Raw colors - straight from the tube - make me cringe. I've just got to "dirty 'em up" in order to get inspired.
This particular painting (Day Lilly Still Life) is a good illustration of the use of "palette dirt." I scumbled into the halftones in the "white" cloth to give it an "unusual" but more lively color.
At the end of the day, the colors remaining on my palette and scraped into a pile are often too good to toss out.
There is always harmony in using "palette dirt" (usually in halftone and shadow) - after all it is from the same colors used in the larger painting. You can always adjust the "dirt" to be warm or cool as needed.

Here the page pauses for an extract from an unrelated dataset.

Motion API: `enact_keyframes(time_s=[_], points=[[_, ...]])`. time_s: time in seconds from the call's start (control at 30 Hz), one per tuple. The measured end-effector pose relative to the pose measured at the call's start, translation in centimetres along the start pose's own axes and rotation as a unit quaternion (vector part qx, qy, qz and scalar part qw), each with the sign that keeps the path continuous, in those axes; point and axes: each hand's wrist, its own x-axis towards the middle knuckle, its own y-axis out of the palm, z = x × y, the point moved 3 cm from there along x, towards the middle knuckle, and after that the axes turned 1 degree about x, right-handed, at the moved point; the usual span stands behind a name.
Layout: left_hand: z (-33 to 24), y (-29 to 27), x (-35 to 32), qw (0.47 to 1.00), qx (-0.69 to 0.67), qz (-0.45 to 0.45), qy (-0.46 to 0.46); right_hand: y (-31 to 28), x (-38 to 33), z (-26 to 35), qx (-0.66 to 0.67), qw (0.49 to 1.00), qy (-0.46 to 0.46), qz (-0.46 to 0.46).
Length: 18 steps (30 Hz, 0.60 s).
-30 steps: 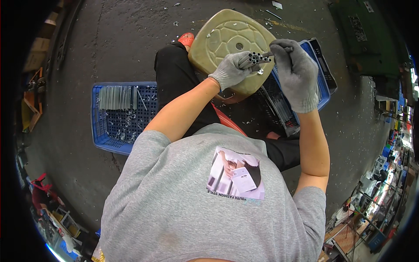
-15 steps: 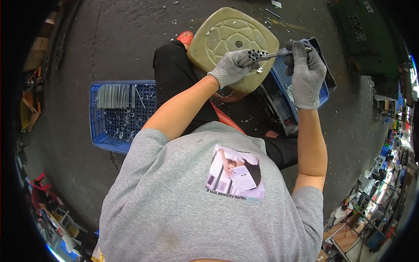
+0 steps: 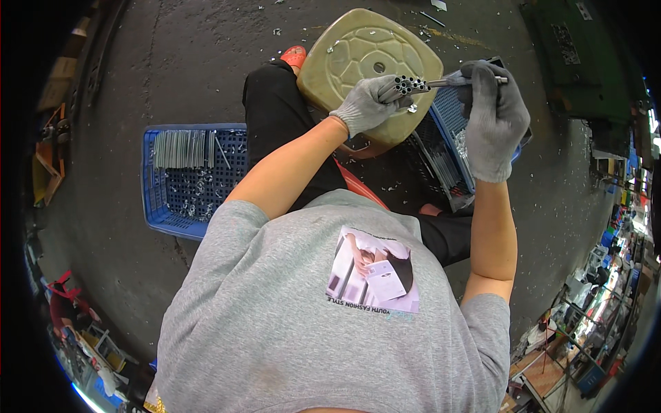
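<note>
My left hand (image 3: 366,110), in a grey knit glove, is closed round a bundle of short metal tubes (image 3: 407,86), whose round open ends face right. My right hand (image 3: 497,134), gloved alike, grips a slender metal rod (image 3: 444,82) between thumb and fingers. The rod's left tip reaches the tube ends; I cannot tell whether it is inside one. A bright metal end pokes out past the fingers on the right. Both hands are held over the right side of a yellowish plastic stool (image 3: 344,51).
To the left, a blue plastic basket (image 3: 155,219) holds a row of metal tubes (image 3: 180,149) and many small shavings. Another blue basket (image 3: 446,113) and a dark crate with long pieces stand at the right, partly behind my right hand. Metal scraps dot the dark floor (image 3: 227,34).
My right hand has shifted to the right and slightly toward me, with the rod still in its grip. My left hand and the tube bundle have barely moved.
</note>
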Motion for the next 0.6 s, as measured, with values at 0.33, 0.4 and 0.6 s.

My landscapes improve with the liberal use of palette dirt. This painting, Meander, is small (8x10) and was painted at the end of the day with lots of piles of "dirt" left over from another painting.
However, you must be aware of the "color temperature" of your "dirt" and use it wisely, i.e., halftones are cool - shadows are warm and deep shadows are "hot."
You cannot mix these up even though it isn't always obvious. Color is relative to what surrounds it. There can be warm and cool blues for example and you need to know which is which or it won't work.
Except for the skin tones, most of this portrait of my father, Carl Christensen, is "palette dirt." I even scumbled warm "dirt" over "cool" dirt to make the background.
Using Palette Dirt offers me a wonderful range of neutral colors that I couldn't possible invent on my own.
If the pile of "palette dirt" is big enough, I save it.